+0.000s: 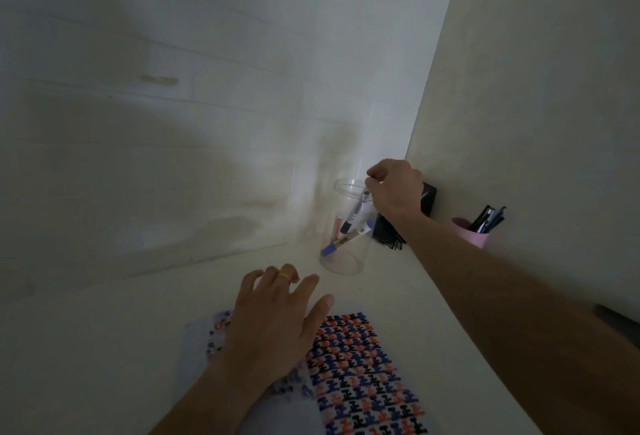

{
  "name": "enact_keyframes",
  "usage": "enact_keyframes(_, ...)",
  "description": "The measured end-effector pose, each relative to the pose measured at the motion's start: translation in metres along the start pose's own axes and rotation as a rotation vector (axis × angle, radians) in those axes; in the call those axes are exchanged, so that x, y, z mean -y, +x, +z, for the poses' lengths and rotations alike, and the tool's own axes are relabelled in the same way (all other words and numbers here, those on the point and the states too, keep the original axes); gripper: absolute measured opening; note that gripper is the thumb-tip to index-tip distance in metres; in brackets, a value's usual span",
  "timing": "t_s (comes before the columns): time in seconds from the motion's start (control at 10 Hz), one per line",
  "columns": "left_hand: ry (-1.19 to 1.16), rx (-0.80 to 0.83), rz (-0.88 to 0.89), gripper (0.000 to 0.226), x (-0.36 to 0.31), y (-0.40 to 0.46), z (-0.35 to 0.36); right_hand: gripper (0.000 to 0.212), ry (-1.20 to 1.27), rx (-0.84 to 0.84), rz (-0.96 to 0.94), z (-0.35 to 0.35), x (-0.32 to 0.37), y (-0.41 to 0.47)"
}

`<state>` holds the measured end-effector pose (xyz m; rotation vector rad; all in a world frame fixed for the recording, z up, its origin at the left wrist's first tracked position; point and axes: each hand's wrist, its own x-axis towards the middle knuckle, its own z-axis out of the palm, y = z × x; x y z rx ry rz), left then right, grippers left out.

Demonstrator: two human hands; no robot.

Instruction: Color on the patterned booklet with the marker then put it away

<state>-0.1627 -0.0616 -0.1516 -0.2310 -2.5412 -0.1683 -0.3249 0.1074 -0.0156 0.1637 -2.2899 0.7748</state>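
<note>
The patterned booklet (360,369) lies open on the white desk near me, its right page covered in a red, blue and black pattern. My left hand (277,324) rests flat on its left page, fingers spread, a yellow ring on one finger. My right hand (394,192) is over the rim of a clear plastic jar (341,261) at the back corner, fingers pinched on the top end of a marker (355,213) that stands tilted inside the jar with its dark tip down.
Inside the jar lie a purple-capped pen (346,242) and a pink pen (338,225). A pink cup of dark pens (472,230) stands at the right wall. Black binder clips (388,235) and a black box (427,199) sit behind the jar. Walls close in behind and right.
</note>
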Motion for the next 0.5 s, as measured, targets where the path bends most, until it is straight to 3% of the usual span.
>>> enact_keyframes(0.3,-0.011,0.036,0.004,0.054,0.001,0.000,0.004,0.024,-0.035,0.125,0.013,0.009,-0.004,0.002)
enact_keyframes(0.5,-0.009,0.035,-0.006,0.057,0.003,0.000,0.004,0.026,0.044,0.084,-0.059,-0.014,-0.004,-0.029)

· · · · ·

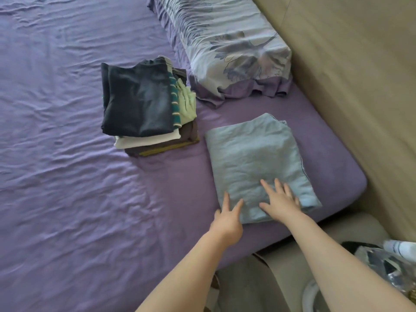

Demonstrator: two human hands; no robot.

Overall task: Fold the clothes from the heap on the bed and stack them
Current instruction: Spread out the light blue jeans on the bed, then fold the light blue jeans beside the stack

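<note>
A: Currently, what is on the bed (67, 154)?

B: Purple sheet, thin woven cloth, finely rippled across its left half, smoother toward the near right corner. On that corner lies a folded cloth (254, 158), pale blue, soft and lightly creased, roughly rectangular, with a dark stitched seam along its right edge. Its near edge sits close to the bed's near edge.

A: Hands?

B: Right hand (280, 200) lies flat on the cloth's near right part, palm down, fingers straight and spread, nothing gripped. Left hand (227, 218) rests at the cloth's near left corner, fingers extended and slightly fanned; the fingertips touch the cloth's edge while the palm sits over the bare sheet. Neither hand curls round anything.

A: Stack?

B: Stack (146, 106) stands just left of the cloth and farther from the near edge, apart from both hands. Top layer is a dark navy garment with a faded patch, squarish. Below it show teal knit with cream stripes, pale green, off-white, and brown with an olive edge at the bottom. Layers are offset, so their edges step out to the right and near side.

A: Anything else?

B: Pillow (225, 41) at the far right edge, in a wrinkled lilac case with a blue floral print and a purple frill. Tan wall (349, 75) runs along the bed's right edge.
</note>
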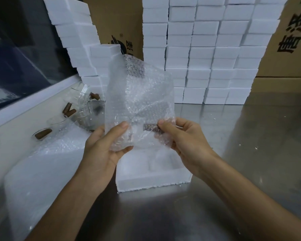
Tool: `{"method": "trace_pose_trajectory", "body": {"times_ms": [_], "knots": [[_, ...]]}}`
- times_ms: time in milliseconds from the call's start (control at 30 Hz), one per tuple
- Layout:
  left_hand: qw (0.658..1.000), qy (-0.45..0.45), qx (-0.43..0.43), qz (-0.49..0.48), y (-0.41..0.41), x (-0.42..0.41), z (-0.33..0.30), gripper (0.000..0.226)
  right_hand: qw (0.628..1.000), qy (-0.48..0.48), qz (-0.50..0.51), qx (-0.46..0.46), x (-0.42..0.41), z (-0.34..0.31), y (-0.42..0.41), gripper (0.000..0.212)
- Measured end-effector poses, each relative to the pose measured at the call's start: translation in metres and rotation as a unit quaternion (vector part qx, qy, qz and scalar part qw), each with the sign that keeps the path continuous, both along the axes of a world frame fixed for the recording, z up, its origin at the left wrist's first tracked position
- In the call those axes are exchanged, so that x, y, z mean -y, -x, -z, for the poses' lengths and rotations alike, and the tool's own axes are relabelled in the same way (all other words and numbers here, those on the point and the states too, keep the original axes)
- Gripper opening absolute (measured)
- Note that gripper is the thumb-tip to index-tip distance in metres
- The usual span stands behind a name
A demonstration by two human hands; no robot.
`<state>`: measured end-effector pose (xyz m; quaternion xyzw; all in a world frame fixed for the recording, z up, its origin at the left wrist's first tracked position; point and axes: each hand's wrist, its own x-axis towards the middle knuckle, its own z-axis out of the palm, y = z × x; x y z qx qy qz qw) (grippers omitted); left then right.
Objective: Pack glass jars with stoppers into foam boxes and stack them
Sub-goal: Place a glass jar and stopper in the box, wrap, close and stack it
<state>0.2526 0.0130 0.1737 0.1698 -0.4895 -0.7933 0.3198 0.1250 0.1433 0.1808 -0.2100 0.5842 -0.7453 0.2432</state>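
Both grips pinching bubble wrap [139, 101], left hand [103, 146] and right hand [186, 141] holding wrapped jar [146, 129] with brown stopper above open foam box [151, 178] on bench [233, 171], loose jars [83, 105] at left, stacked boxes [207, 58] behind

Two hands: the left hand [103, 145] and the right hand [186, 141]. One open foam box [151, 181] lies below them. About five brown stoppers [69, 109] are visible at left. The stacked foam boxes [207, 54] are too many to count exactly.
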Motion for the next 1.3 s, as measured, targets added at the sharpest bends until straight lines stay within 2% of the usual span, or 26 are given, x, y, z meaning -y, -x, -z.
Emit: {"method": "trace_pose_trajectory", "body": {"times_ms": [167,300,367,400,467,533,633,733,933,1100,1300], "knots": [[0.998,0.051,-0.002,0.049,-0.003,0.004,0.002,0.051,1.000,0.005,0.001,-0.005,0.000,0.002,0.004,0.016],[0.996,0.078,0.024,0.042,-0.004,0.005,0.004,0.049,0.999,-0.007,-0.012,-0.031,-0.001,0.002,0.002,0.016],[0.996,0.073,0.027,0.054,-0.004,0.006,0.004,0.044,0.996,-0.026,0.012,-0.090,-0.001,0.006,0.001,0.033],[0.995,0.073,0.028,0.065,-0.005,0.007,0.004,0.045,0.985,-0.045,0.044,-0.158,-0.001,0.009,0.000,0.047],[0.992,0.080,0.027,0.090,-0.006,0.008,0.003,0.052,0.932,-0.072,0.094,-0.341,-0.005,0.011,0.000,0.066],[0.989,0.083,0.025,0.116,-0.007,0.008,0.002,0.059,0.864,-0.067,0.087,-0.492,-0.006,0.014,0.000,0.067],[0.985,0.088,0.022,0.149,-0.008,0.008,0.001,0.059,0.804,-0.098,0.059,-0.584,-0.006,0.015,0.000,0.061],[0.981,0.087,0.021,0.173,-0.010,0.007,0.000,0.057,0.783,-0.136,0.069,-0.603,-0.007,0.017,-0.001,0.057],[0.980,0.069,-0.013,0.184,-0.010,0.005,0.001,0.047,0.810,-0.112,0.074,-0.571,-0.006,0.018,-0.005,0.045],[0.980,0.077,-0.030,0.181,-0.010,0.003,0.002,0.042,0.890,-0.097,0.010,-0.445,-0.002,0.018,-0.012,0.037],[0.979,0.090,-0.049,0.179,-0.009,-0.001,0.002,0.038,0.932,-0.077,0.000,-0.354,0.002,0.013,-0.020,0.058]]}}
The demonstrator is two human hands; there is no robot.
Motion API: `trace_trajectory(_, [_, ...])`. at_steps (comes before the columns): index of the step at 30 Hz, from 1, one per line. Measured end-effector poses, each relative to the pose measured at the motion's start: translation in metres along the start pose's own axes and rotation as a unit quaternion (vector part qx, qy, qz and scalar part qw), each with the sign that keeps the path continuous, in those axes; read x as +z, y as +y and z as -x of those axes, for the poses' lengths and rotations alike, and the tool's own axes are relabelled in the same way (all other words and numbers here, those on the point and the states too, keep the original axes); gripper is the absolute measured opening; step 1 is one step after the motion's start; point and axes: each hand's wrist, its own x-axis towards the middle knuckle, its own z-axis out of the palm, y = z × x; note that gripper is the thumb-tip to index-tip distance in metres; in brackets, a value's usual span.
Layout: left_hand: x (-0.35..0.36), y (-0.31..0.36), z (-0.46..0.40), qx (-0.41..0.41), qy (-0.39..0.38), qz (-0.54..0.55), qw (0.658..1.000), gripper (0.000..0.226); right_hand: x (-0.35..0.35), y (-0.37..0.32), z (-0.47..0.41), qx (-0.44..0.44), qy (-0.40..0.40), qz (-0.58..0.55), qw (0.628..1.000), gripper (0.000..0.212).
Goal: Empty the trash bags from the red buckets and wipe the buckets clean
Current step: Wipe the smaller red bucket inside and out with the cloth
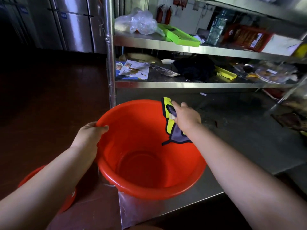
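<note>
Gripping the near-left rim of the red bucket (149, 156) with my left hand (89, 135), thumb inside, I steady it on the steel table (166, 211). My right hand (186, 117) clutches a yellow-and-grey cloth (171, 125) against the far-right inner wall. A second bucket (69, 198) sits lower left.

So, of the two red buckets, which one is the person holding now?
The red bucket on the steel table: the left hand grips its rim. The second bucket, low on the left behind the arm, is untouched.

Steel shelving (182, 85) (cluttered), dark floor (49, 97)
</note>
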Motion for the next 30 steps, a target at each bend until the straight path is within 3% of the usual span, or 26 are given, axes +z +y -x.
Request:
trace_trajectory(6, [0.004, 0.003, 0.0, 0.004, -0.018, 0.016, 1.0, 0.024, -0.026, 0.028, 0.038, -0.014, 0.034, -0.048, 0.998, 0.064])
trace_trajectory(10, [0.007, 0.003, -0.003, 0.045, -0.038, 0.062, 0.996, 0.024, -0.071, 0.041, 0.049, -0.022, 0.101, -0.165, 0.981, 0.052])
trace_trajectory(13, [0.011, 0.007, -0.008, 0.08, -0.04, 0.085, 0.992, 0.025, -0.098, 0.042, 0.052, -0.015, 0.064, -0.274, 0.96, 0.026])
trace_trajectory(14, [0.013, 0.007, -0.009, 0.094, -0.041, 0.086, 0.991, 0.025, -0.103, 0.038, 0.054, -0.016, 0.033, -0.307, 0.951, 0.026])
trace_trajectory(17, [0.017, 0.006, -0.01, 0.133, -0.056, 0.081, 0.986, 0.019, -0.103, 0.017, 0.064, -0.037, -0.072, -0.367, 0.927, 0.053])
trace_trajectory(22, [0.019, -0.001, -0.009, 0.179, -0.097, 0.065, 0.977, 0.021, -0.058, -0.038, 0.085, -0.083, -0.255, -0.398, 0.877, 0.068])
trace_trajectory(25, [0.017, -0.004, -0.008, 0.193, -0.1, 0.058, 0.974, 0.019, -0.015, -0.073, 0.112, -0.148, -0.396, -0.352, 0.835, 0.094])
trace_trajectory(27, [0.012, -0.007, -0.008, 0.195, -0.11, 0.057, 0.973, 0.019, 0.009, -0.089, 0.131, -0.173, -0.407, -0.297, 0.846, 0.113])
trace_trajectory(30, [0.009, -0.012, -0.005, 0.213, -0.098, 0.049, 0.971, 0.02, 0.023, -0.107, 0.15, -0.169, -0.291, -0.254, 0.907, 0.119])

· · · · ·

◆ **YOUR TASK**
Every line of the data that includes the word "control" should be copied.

◆ **FINAL ANSWER**
  "timing": "t_s (comes before the columns): time in seconds from the motion's start (control at 10 Hz), one per line",
- times_ms: time in milliseconds from the call's start (control at 30 Hz), one per tuple

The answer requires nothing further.